3. Plaintiffs claim defendants offered no evidence at trial to support their allegations. However, the defendants do point to plaintiffs Exhibit 13 which is the Private Placement Memorandum. The Court must decide the disputes in this case based upon facts or based upon inferences CT Page 4242 reasonably drawn from the evidence. Morningside Ass'n v. MorningsideDevelopment Inc., 172 Conn. 60, 64 (1976). The only evidence on this issue before the Court are the exhibits. There was no relevant testimony regarding these allegations. A review of plaintiffs' Exhibit 13 reveals that the defendants were fully informed of the consequences of their investments. On page 1, the Private Placement Memorandum (hereinafter "PPM") states in pertinent part:

"Each investor will be required to represent that he is familiar with and understands the terms of the offering . . .". Page 29 of the PPM refers to "FIDUCIARY RESPONSIBILITY OF GENERAL PARTNERS". As pointed out by the defendants, a general partner is accountable to a limited partnership as a fiduciary and consequently must exercise good faith and integrity in handling partnership affairs; and there is no liability on the part of the general partner for any act or omission performed or omitted by him in good faith. The only way in which the general partner could be liable is for fraud, wilful misconduct, gross negligence or any breach of his fiduciary duty as general partner. This section in its entirety gives fair warning to the defendants that they would have a very difficult burden in holding the general partners liable for damages resulting from a breach of a fiduciary relationship.

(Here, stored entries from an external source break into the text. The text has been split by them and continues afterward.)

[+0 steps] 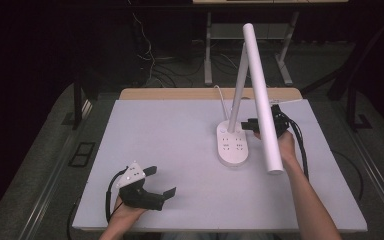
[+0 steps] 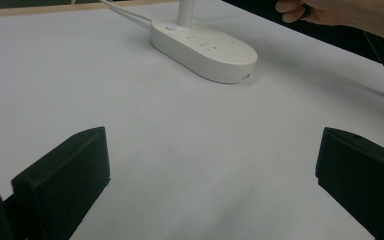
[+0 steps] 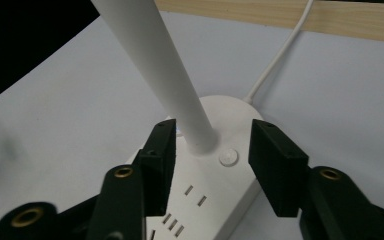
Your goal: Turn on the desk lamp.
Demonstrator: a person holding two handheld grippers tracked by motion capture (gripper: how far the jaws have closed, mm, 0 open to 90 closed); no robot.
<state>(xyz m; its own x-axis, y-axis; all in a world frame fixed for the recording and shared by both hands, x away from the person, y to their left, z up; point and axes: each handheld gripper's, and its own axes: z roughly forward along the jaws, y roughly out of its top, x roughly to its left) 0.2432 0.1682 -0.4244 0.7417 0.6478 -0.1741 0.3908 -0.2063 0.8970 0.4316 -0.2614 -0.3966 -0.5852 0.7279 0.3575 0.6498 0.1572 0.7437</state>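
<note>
Lamp (image 1: 232, 145) stands right of table (image 1: 170, 145) centre. Right gripper (image 3: 212, 150) jaws parted around its stem base, gripping nothing, near the button (image 3: 228, 157). Left gripper (image 1: 152, 182) wide open, empty, idle. Press likely still pending.

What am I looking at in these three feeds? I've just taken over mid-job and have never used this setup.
A person works at a white table with a hand-held two-jaw gripper in each hand. The high view looks down from above; each of the other two rides on one gripper, looking along its black jaws. On the table stands a white desk lamp whose base carries power sockets, its cord running to the far edge. The left gripper rests open near the front-left, holding nothing. The right gripper is open, its jaws either side of the lamp's stem just above the base, not yet closed on it.
</note>
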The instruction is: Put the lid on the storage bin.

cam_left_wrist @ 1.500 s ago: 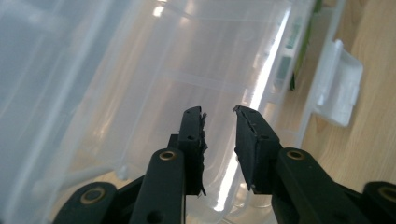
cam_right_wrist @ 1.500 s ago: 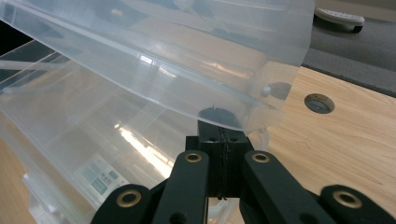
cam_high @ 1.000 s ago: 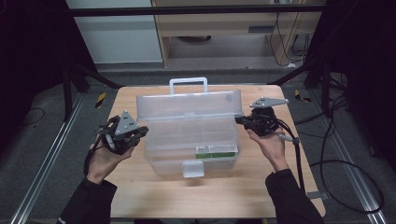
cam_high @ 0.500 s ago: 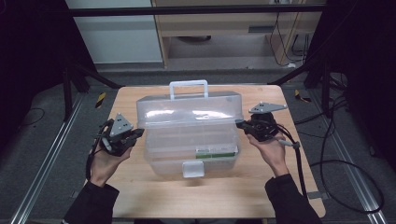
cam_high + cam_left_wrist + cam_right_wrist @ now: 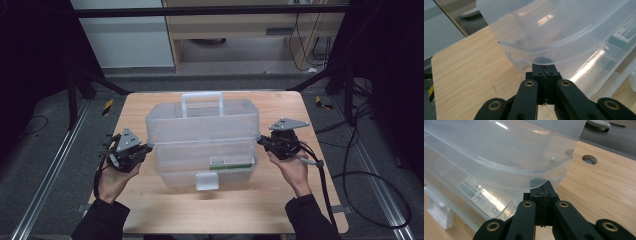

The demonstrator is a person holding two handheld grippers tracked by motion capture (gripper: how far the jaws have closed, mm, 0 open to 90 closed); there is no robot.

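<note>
Since a second ago the lid (image 5: 202,121) of the clear storage box (image 5: 205,150) has dropped from nearly upright to half shut, and my left tongs (image 5: 145,148) sank with it while my right tongs (image 5: 261,141) barely shifted. Both tongs are clenched on nothing, tips pressed under the lid's side rims, so a tip could slide off the slick plastic and let it slam. Mid-bench (image 5: 320,165), the box leaves bare wood either side, with edges near both hands.
</note>
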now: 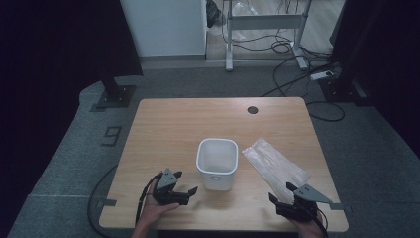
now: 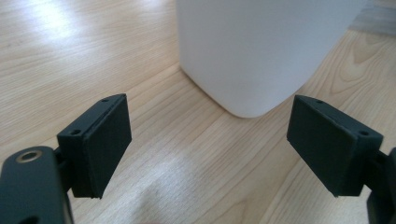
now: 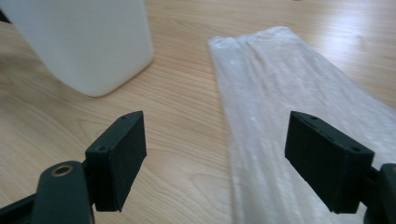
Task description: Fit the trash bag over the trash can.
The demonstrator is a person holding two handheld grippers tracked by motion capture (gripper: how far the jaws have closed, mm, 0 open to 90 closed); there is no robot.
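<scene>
Wooden table (image 1: 168,124) carries everything you are working with. At its near left edge your left gripper (image 1: 184,190) rests low with its jaws wide apart and nothing between them, pointed at the white bin (image 1: 217,163) just beside it. That bin stands upright and open at the middle of the table. To its right a clear plastic bag (image 1: 275,162) lies flat, close to the bin but not touching it. Your right gripper (image 1: 282,193) sits at the bag's near end, jaws spread wide and holding nothing.
</scene>
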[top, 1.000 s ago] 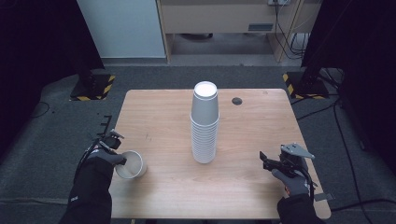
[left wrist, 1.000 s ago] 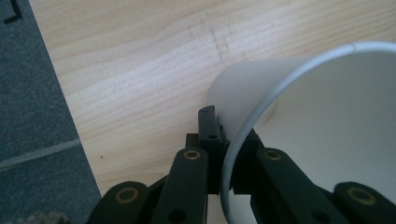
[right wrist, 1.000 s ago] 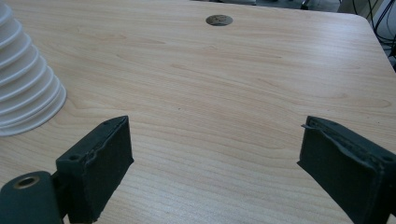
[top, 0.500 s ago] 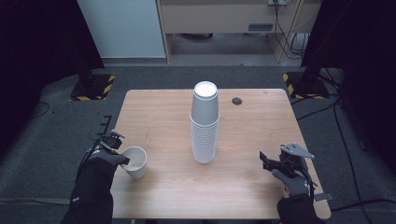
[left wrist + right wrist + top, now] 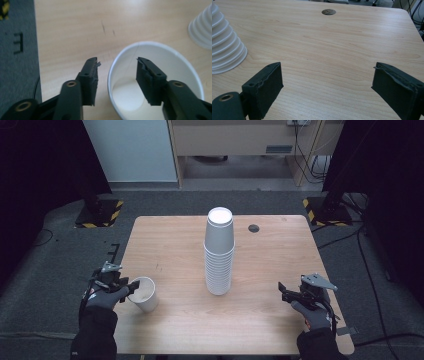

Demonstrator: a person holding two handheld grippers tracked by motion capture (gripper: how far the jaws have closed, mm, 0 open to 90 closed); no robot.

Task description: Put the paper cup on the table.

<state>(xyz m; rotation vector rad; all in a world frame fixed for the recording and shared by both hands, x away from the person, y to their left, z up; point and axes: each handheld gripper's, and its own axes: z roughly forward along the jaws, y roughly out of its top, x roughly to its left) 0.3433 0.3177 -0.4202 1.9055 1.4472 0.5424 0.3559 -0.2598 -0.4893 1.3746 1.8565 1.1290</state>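
Observation:
A single white paper cup [image 5: 144, 294] stands mouth up near the table's front left corner. My left gripper [image 5: 131, 285] is open and straddles its rim. In the left gripper view one jaw is inside the cup [image 5: 155, 75] and the other outside, and both are clear of the wall, with the left gripper [image 5: 117, 62] centred on the rim. A tall stack of white cups [image 5: 219, 255] stands upside down mid-table. My right gripper [image 5: 286, 292] hovers open near the front right, to the right of the stack, and the right gripper [image 5: 327, 67] has nothing between its jaws.
The wooden table [image 5: 175, 240] has a small dark cable hole [image 5: 254, 228] at the back right, also visible as the hole [image 5: 328, 11] ahead of my right gripper. The stack's base [image 5: 224, 50] lies to that gripper's left. Grey carpet surrounds the table.
The left hand and the single cup have shifted a little right, farther onto the table. The right gripper and the stack have stayed put.

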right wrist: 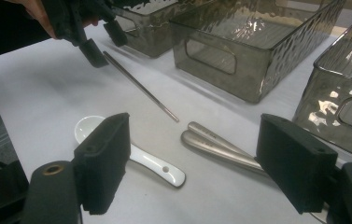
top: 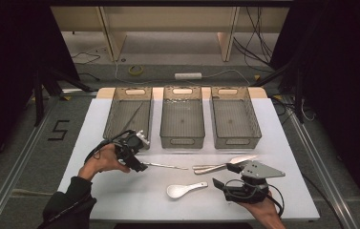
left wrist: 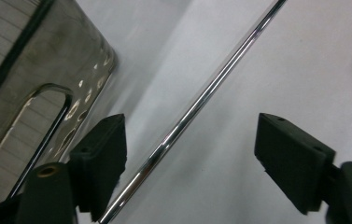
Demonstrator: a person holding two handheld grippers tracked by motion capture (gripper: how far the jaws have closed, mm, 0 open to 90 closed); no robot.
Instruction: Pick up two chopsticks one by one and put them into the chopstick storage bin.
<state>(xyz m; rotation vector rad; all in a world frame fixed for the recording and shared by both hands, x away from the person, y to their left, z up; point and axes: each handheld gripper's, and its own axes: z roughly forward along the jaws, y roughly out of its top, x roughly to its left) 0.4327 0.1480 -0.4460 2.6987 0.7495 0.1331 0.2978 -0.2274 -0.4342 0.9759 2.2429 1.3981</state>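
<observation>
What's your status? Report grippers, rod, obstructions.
Left gripper open, jaws astride the metal rod, not closed. Right gripper open, holding nothing, above the white spoon. Rod flat on the table, nothing across it.

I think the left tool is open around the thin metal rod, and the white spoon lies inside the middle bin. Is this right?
Not quite. The white spoon lies on the white table, in front of the bins, not inside the middle bin; the high view shows this. The left tool is indeed open around the thin metal rod.
</observation>
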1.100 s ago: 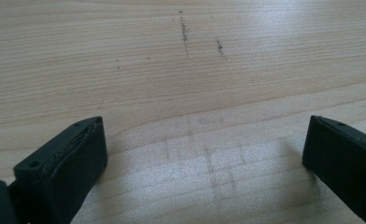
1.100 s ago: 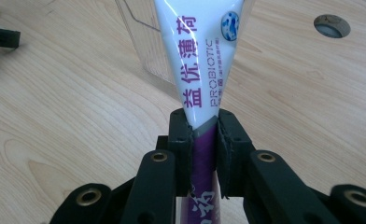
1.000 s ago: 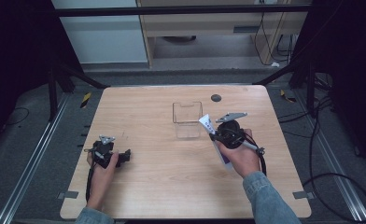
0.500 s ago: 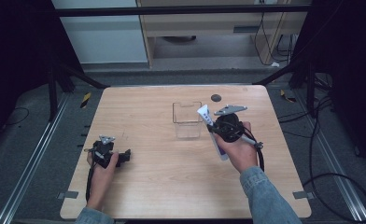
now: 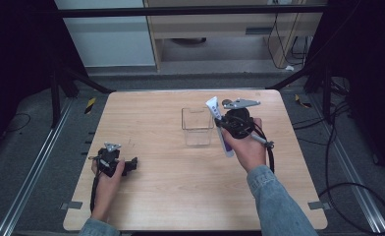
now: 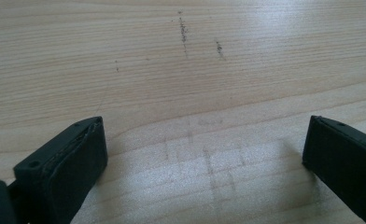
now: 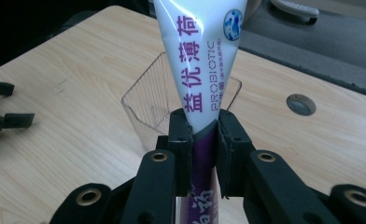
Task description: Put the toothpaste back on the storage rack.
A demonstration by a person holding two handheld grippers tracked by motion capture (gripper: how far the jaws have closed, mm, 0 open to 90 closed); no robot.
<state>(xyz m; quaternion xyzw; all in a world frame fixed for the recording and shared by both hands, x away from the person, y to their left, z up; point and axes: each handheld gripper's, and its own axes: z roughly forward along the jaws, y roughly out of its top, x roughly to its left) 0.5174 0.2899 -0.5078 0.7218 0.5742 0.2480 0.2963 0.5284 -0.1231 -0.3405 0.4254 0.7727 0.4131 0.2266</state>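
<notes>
Right gripper (image 5: 225, 124) clamps the tube (image 7: 200, 70), long axis pointing ahead over the box (image 5: 197, 127); left gripper (image 5: 131, 164) rests agape.

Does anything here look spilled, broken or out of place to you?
Nothing spilled or broken. The only off-the-table item is the toothpaste tube, clamped in the right gripper beside the clear plastic box. The wooden table carries faint dark scuffs and pencil-like lines, near the open left gripper.
</notes>
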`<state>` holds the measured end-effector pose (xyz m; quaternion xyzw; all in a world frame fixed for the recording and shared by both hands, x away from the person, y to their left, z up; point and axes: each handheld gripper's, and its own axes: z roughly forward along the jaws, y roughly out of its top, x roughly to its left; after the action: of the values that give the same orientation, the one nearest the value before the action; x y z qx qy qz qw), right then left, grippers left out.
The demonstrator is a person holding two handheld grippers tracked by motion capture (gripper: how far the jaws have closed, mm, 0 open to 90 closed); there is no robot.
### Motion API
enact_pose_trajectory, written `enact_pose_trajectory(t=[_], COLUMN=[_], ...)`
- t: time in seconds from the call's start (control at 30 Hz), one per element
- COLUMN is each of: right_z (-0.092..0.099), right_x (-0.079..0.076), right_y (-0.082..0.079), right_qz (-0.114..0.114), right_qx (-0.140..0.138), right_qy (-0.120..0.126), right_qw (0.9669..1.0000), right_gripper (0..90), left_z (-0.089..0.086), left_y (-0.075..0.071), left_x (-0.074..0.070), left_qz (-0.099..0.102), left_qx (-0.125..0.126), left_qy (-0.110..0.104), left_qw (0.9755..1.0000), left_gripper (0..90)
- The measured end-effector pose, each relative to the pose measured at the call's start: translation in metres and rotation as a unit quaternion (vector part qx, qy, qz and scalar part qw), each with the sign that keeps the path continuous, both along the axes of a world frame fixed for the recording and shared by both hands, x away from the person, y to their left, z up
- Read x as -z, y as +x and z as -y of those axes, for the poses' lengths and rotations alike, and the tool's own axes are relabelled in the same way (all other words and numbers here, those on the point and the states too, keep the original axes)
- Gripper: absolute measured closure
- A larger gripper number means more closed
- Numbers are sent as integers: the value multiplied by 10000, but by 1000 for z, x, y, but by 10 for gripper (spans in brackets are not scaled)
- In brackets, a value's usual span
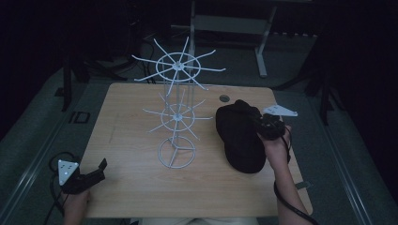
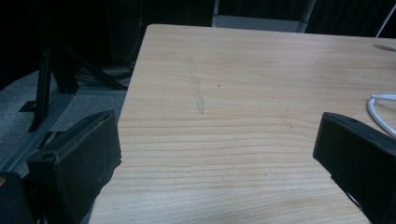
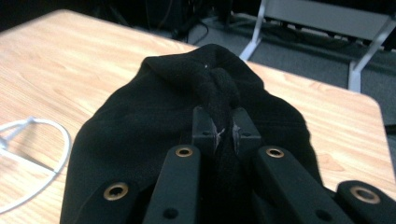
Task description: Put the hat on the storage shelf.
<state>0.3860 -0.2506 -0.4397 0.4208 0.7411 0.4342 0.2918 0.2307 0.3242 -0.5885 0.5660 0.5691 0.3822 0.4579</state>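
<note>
A black knitted hat (image 1: 240,136) hangs over the right half of the wooden table (image 1: 136,187); my right gripper (image 1: 261,123) is shut on a fold of it. In the right gripper view the two jaws pinch the black hat (image 3: 187,88) fabric at the right gripper (image 3: 223,127) tips. A white wire rack (image 1: 177,110) with two tiers of radiating hooks and a ring base stands at the table's middle, left of the hat. My left gripper (image 1: 96,169) rests at the front left corner, jaws open and nothing between them, as the left gripper (image 2: 219,154) view shows over bare wood.
A round cable hole (image 1: 224,98) sits at the table's back edge near the hat. A grey metal frame (image 1: 234,28) stands on the floor behind the table. The rack's white ring base (image 3: 32,154) lies left of the hat in the right gripper view.
</note>
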Motion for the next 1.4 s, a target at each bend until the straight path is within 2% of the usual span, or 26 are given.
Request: enact_pose_trajectory(t=[0.23,0.47,0.57,0.7,0.9,1.07,1.23,1.37,1.4], right_z=[17,28,31,33,31,21,8,-5,-5], right_x=[-28,-66,-85,-110,-145,-169,-189,-205,-205], right_y=[-27,-58,-74,-94,-114,-126,-134,-142,-142], right_qz=[403,889,1128,1470,1915,2310,2588,2760,2760], right_qx=[13,-36,-78,-162,-189,-244,-418,-708,-708], right_qy=[238,511,583,627,661,704,888,1035,1035], right_qw=[9989,9947,9919,9870,9791,9701,9609,9529,9529], right_gripper=[838,837,837,837,837,837,837,836,836], left_z=[0,1,1,1,1,1,1,0,0], left_y=[0,1,1,1,1,1,1,1,1], left_x=[0,0,0,0,0,0,0,0,0], left_qz=[-26,-33,-29,-30,-23,-19,-22,-31,-31], left_qx=[-23,-52,-59,-63,-102,-100,-95,-88,-88], left_qy=[16,0,3,3,18,15,14,13,13], left_qw=[10000,10000,10000,10000,9999,9999,10000,10000,10000], left_gripper=[14,14,14,14,15,14,14,14,14])
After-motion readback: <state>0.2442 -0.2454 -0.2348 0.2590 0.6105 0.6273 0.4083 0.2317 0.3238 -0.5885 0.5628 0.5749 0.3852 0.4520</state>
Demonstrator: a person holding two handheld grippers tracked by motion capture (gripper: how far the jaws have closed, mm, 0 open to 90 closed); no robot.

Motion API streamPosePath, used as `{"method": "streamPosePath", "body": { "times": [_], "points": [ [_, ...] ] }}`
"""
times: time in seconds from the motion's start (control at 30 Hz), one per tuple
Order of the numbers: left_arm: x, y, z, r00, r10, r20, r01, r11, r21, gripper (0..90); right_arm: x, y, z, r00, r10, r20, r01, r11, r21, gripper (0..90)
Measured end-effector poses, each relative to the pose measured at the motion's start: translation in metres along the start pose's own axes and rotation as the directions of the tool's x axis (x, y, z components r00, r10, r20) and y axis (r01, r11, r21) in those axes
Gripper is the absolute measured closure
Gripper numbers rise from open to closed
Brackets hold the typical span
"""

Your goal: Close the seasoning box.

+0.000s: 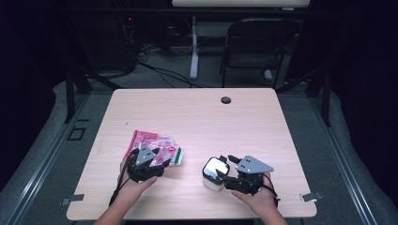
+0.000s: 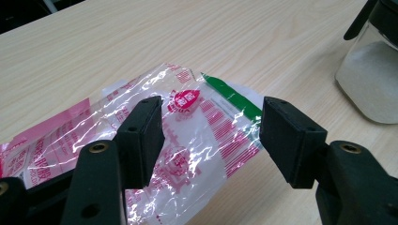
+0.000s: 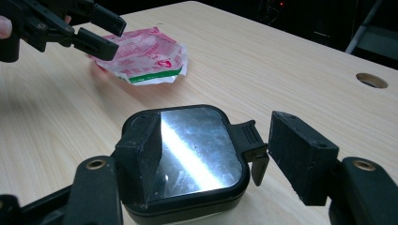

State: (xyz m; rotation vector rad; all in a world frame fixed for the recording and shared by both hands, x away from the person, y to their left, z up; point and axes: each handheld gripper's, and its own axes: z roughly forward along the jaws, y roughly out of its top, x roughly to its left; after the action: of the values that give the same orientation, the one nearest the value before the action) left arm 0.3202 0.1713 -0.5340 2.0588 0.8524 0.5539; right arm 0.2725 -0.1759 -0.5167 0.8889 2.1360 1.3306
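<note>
On the wooden tabletop, a crinkled clear plastic bag printed in pink with a green strip lies left of the middle, toward the near edge. The left gripper hovers at the bag's near side with its jaws spread; in the left gripper view the bag lies between and below the two black jaws, and neither jaw is visibly pinching it. Whether the jaw tips touch the plastic cannot be told. A small jar with pale sides and a black-rimmed, shiny square lid stands right of the bag, close to the near edge and apart from it. The right gripper sits just beside the jar with its jaws spread. In the right gripper view the jar lies low between the jaws, its lid's black latch tab pointing toward the right jaw, with a gap between them. The left jaw overlaps the lid's edge, contact unclear. A round hole sits near the tabletop's far edge.
</note>
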Motion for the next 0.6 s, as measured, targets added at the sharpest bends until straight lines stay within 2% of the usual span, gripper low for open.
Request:
{"method": "streamPosePath", "body": {
  "times": [0.13, 0.37, 0.6],
  "points": [
    [0.004, -0.001, -0.001, 0.9999, -0.006, -0.014, 0.006, 1.0, -0.003, 39.8, -0.004, 0.0, -0.001, 0.9998, 0.017, 0.012, -0.017, 1.0, -0.002, 35.1],
    [0.013, -0.003, -0.005, 0.9988, -0.033, -0.036, 0.033, 0.9994, -0.012, 39.8, -0.012, 0.001, -0.006, 0.9975, 0.058, 0.041, -0.057, 0.998, -0.036, 35.2],
    [0.023, -0.005, -0.009, 0.9963, -0.058, -0.063, 0.057, 0.9982, -0.021, 39.8, -0.025, -0.001, -0.013, 0.9854, 0.125, 0.116, -0.118, 0.991, -0.067, 35.6]
  ]
}}
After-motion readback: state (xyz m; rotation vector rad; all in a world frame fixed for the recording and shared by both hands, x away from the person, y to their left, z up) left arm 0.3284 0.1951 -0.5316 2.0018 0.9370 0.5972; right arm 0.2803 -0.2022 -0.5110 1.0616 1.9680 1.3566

4. Further, paragraph 6 on page 33 of the PPM makes clear that each of the purchase money notes taken by the sellers is due on the earlier of the date of the sale or refinancing of the project or 15 years from the date of transfer of the project to the local limited partnership. It further states that each purchase money note is secured by an assignment of the partnership's interest in the local limited partnership and that the partnership interests in the local limited partnership may be foreclosed. Section III, paragraph 1 points out the potential of conflicts of interest. The investors are all notified that the sellers of the projects, including Marvin Patron and Simon Konover, have been given substantial interests in the acquiring local limited partnerships and non-recourse purchase money notes. It further states, inter-alia: "In addition, the interest of the investors may be inconsistent in some respects with the interest of the General Partners of the Partnership and with the interest of the General Partners of the local limited partnerships and their affiliates. In addition, the sellers of the project are also the General Partners of the Local Limited Partnerships . . . there are also other conflicts of interest." Paragraph 2 under Section III points out an investor may have a more limited right of action against the general partners of the partnership and of the local limited partnerships than he would have had absent certain provisions in the partnership agreements. The above provisions being made known to the investors is contrary to the claim of the defendants that "The statements in the CT Page 4243 Private Placement Memorandum would certainly have created a reasonable expectation on the part of the investor limited partners who provided the cash for the transaction that there would be no relationship between the assignors and assignees." The Court fails to find from the PPM that such an expectation could have been created, and there was no testimony in the trial that such an expectation was present. Further, there is no evidence to support, either in the PPM or by testimony, the defendants' claim that the general partners "acted in a way calculated to induce the other partners in the purchasing partnership to believe that they would not enforce the Notes under the circumstances presented in this case."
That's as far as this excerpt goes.